Wrapped in a flowing red cape, the warrior Meleager thrusts his spear into the shoulder of a massive boar. The ferocious creature--seemingly undaunted by a pair of hounds latched onto its bristled hide--has turned to confront head-on its human adversary. Meleager's blow will prove to be fatal to the boar, but the beast has proven itself as a fearsome foe. Beneath its imposing hooves lie the disemboweled carcass of a hound and the prostrate corpse of the hunter Ancaeus.

The story of the Calydonian boar hunt was told and retold during antiquity--most famously in Ovid's Metamorphoses. When King Oeneus of Calydon failed to honor the goddess Diana with offerings, she released a terrifying boar on his land. The king's son, Meleager, assembled a group of renowned warriors to slay the beast. Several of the huntsmen were killed or maimed before Meleager finally defeated the boar. He presented its head as a trophy to his beloved, the huntress Atalanta, who is seen behind Meleager, with bow in hand.
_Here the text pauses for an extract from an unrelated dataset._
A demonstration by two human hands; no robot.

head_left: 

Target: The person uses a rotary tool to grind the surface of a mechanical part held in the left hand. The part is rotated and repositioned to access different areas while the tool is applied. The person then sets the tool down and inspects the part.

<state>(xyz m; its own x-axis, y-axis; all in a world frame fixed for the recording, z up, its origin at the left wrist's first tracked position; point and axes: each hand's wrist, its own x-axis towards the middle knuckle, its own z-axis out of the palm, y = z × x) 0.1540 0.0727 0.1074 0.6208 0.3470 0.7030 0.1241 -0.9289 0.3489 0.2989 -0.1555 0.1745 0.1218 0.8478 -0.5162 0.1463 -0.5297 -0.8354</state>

Peter Paul Rubens created this painting a few years after an extended stay in Italy. He drew from ancient sarcophagi and statues he had seen there for the poses of many of the figures. For example, the boar seen in profile was taken directly from a well-known marble in Florence's Uffizi Gallery. Rubens's appropriation of iconic images from antiquity was intended to resonate with learned viewers. For the figures on horseback, Rubens borrowed from his Renaissance predecessors, Leonardo da Vinci and Raphael. But Rubens's dynamic and inventive interpretation of the hunt was wholly his own. With this painting, he established the theme of the epic combat between man and animal, a subject to which he would return throughout his career.